Несмотря на то, он подал свою лошадь в сторону, и она копытами затоптала последния блиставшия на земле искорки. Снова воцарилась полная тьма и безмолвие. Но вскоре первый всадник продолжал:

-- Я думаю, что лучше всего будет подождать здесь, пока ветер не прогонит облаков с неба. Ба! Что это?

Из непроглядного мрака, разстилавшагося перед ними, показался слабый свет, - тусклый, но совершенно ясно очерченный светлый четыреугольник, который, однако, повидимому, ничего не освещал вокруг. Через секунду он исчез.

-- Это дом... освещенное окно, - сказал второй голос.

-- Кой чорт - дом! - возразил первый. - Дом на горах, в пятнадцати милях от населенного пункта?.. Да вы с ума сошли!

Однако топот копыт и звяканье шпор доказывали, что всадники повернули в ту сторону, откуда блеснул свет. Некоторое время царило молчание.

-- Да мы попали на каменный пласт, на котором не может стоять никакой дом. Напрасно только свернули с дороги, - нетерпеливо произнес первый всадник.

-- Глядите, вот он опять!

Тот же светлый четыреугольник показался снова, но всадники, очевидно, в ночной темноте сбились в сторону, потому что он находился уже в другом направлении. Но на этот раз он виднелся более явственно, и в тот момент, когда они все устремили на него свои глаза, на его светлой поверхности показалась тень, - отчетливый профиль человеческого лица. Но затем свет сразу погас, а с ним вместе исчезло и лицо.

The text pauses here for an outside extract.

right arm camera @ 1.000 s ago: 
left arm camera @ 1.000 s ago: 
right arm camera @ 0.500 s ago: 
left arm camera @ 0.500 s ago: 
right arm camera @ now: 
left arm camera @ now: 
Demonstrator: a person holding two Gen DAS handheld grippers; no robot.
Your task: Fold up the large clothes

-- Это несомненно окно, и за ним кто-то стоит, - с уверенностью сказал второй всадник.

-- Это женское лицо, - сказал приятный голос.

-- Все равно, кто это. Давайте, крикнем. Быть может, нам укажут направление. Ну-ка, все разом!

-- Да, ну его! - раздраженно сказал первый всадник. - Дом это, или не дом, женщина, или мужчина, - нас не ждут, и нечего нам танцовать вокруг.

-- Тише! - сказал второй. - Слышите?

Листья ближайших деревьев явственно трепетали. Но вдруг налетел сильный порыв ветра, обрушивший на их головы целый дождь листьев и хлеставший лошадей по бокам тонкими, гибкими ольховыми ветками. За ним последовало завывание, прозвучавшее по всему склону горы, точно отдаленный рев морского прибоя.

-- Вот это я понимаю, - довольным голосом сказал первый всадник. - Еще один такой порыв, и все будет прекрасно. Но что это? Смотрите, какой свет показался над тропинкой, по которой мы проехали.

Действительно, в этом направлении виднелось слабое зарево - словно первый румянец зари, - позволявшее явственно видеть вершину горы, по склону которой они только что проехали. Горелый запах разрытых недр леса усилился и получил легкий оттенок едкого дыма.

-- Это от спички, которую вы бросили два часа тому назад, - укоризненно произнес приятный голос. - Вы подожгли сухой валежник.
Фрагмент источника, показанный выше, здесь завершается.